Hm-m-m. Interesting typos in that last comment of mine. Maybe my mind needs a break.

Great Grandma Lin said...

well this is Lin...I carefully choose what I want to be involved in and have gotten very good at saying "no" to extra projects I don't want to pursue. I also take a 2 hr. nap every afternoon to get energy to make it through the second half of my day. so I am not the energizer bunny. I'm focused on writing and teaching about writing plus genealogy with family visits being very important. And communicating with friends like you necessary for my well being. Thanks for being there.

Mare said...

I want to spend time wandering the aisles of my mind. I love, love, love the way you put that!
And 'send in the clones!' Can I steal that phrase?
I do 'selective abandonment' on a regular basis. Pick a couple of things to let go for a bit.
Life is short.

Chandi said...

Hee hee hee HA ha ha ha....... you're funny! There are days that I would certainly sign up for that. Atleast if I got to be in charge of all the clones. What if they started taking things over? What if they became evil like you see in movies. Well, maybe YOU don't see in movies, but I have seen in movies. Hmmmmmmmm...

Jo, a retired teacher said...

Caryn, that "obscene clone fall" made me laugh out loud...here all by myself. If you made that up, I am in even greater awe of your wit.

Rambling Woods said...

My clone should be a healthy clone to do all the things I dream of doing. My clone would be a very outspoken person who manages to get to know people standing in line at a grocery store. The clone would have to cuss at bit, laugh a lot and gee, could I have one that could can? I would like to learn how to quilt too. I spend much too time in the aisles of my mind.

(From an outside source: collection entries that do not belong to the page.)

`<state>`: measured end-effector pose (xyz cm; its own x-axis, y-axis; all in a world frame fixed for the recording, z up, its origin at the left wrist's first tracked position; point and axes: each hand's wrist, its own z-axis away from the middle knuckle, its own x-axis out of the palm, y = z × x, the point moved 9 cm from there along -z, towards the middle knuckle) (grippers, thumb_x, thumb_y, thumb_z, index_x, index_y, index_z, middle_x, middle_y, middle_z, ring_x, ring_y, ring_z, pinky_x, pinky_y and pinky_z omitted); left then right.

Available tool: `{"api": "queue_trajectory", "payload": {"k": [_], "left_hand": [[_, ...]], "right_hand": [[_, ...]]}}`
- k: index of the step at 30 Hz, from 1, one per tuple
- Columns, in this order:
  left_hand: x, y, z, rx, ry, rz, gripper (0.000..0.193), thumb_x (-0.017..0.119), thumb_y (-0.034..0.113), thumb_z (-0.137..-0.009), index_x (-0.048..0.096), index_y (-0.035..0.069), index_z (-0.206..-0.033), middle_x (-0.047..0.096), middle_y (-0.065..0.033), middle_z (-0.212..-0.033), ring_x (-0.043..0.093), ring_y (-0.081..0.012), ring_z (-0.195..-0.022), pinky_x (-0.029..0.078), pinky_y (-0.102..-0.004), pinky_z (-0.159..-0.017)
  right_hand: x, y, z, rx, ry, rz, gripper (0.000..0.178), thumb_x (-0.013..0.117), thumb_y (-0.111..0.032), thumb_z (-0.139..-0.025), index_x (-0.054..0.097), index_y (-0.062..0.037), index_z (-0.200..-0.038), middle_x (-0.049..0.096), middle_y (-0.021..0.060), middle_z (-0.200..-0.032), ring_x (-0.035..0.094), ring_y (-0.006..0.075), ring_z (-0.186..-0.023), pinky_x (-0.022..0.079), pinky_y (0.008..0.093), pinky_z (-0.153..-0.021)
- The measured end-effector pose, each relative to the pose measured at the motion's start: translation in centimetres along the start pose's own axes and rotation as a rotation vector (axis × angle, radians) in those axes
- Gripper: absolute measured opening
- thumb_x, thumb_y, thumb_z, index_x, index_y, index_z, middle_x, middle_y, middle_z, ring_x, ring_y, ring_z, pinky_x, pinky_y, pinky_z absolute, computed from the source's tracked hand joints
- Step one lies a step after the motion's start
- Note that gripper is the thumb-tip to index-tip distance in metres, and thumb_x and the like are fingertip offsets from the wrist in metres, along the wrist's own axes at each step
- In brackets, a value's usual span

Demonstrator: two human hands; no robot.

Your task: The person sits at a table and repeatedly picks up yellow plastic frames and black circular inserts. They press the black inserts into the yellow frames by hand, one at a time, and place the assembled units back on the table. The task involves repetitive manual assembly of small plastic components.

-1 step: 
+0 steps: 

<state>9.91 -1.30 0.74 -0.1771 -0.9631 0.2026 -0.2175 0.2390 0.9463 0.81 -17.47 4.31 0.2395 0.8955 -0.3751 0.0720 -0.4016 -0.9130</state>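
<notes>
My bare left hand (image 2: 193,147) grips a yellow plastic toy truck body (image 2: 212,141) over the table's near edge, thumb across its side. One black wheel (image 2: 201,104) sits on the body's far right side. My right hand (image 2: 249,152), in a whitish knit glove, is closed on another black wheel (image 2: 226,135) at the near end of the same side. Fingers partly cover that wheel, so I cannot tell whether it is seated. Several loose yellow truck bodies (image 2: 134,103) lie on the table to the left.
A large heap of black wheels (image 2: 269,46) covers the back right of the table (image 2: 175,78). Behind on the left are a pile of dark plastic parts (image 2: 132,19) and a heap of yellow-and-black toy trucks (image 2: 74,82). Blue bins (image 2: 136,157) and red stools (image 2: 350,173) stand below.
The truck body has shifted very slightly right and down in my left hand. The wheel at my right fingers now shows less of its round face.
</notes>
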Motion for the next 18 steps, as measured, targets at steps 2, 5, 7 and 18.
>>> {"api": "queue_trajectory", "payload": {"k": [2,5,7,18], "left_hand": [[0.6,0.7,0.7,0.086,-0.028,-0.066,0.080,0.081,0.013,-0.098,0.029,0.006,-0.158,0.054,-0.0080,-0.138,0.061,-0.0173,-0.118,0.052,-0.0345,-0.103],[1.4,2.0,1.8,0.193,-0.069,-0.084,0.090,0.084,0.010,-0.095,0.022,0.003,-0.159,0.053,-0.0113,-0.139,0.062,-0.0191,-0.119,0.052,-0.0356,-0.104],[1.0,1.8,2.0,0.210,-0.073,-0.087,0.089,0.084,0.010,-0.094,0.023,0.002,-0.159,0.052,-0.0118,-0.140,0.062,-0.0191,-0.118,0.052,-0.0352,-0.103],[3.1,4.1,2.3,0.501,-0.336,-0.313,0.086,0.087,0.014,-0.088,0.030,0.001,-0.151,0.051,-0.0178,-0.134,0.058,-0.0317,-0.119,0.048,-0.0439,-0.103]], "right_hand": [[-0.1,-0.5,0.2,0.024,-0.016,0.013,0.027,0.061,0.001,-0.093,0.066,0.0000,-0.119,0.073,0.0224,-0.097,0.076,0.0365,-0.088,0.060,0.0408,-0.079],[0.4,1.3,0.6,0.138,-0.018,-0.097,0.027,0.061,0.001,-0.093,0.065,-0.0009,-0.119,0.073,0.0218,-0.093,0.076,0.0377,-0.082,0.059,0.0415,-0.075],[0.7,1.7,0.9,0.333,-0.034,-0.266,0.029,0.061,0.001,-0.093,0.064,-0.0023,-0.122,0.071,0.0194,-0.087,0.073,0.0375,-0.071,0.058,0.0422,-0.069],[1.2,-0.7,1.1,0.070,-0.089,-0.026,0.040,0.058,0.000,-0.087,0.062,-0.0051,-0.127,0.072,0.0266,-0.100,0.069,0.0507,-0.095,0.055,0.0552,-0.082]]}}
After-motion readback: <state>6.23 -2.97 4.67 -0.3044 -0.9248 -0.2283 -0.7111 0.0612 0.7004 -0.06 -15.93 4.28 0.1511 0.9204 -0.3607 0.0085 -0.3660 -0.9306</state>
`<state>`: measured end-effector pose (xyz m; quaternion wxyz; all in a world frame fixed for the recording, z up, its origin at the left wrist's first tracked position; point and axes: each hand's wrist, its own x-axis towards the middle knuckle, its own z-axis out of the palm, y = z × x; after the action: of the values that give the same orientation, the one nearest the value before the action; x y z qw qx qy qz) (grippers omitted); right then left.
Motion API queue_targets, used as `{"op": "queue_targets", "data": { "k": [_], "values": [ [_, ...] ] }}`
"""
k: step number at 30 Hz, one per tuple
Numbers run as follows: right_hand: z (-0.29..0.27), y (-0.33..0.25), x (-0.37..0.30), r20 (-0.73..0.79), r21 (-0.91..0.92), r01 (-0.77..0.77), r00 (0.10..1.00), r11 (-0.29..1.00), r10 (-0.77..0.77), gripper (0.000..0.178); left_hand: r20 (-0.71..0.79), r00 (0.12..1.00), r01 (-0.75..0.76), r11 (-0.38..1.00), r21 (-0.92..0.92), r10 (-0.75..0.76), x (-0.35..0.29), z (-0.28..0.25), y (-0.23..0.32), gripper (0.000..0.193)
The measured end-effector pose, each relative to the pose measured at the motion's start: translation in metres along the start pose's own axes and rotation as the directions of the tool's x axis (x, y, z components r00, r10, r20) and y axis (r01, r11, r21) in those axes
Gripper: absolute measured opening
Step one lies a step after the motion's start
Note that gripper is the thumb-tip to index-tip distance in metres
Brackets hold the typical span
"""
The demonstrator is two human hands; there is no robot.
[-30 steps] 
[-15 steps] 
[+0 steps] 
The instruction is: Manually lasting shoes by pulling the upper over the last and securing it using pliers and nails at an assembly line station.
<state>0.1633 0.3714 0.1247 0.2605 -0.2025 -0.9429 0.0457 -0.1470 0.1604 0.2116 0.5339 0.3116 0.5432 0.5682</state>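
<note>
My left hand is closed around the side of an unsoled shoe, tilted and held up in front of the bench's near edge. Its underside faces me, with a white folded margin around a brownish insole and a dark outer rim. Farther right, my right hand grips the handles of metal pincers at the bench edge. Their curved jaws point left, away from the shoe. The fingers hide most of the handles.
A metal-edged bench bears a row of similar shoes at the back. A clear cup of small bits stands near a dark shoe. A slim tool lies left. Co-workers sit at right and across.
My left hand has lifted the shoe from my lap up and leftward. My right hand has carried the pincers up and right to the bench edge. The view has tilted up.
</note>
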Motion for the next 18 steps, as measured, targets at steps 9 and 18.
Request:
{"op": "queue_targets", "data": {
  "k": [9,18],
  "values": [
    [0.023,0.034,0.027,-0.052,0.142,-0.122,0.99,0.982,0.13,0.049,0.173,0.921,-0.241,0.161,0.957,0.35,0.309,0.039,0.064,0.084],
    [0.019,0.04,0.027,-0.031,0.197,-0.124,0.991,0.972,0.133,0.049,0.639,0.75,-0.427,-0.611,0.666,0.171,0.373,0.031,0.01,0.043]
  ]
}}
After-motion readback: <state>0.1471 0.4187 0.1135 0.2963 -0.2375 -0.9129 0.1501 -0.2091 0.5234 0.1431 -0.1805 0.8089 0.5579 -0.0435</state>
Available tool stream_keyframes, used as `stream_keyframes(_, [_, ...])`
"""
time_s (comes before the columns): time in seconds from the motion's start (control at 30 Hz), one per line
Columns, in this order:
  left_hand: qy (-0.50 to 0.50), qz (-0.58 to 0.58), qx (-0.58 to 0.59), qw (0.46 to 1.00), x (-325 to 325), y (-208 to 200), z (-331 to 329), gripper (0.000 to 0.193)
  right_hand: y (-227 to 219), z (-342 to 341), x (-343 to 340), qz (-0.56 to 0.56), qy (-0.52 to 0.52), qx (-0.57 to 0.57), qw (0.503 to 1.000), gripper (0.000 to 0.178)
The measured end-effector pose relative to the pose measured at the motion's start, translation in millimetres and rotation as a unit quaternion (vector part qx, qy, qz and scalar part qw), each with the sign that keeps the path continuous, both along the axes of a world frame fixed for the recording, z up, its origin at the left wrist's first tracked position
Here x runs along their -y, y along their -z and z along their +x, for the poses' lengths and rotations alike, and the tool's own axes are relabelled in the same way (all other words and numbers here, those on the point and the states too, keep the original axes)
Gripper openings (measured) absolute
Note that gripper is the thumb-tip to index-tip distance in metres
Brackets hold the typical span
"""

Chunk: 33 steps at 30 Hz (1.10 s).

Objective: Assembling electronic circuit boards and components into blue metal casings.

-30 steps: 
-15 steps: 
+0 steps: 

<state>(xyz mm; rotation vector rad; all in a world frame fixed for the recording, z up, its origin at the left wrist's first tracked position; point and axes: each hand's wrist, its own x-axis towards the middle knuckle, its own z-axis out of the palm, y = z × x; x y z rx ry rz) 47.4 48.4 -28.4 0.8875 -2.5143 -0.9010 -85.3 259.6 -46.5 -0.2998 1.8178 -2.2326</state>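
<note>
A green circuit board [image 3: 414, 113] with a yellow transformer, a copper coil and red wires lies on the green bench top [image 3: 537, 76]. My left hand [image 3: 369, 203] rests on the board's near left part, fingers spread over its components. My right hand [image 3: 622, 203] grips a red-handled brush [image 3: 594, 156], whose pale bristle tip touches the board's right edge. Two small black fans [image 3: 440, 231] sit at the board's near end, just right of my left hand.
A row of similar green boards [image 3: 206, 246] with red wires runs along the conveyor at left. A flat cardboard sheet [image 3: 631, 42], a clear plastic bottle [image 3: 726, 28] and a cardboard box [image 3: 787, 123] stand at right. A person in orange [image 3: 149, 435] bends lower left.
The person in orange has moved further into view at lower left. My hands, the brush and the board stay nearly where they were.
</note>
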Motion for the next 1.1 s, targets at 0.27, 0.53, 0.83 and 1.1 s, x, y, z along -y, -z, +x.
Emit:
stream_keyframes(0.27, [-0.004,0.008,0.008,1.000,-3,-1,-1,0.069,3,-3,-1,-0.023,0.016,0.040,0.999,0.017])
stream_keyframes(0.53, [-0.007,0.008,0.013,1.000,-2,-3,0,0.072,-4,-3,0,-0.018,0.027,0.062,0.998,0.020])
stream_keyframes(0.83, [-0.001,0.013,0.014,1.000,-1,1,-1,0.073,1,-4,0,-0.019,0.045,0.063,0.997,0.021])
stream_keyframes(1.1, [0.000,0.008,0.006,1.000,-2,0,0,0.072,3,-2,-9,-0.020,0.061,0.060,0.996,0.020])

I read an article that explains that when a woman's brain experiences a decrease in estrogen that it causes some drop in our maternal feelings so that we can let go of our children. We also become more introspective. So it's Mother Nature too girls...

dellgirl said...

I'm more inclined to "like a slower pace" also. I work very hard to "guard my time" as others (family in particular) have had a monopoly on it for so long. Back then, I gave it willingly. But now I want most of it for myself. Selfish? Maybe, but that's just how it is. The kids are good at respecting that, good for them.

SandyCarlson said...

Ah, yes, send in the clones--and have one of them bring along a pot of coffee. I am finding that things that were once important as all get out are utterly unimportant the busier I get with my job. And that's a cool thing. Because the tasks themselves are assuming their rightful place at the bottom of the list.

If there are no clones, I'll take a Merry Maid, all the same!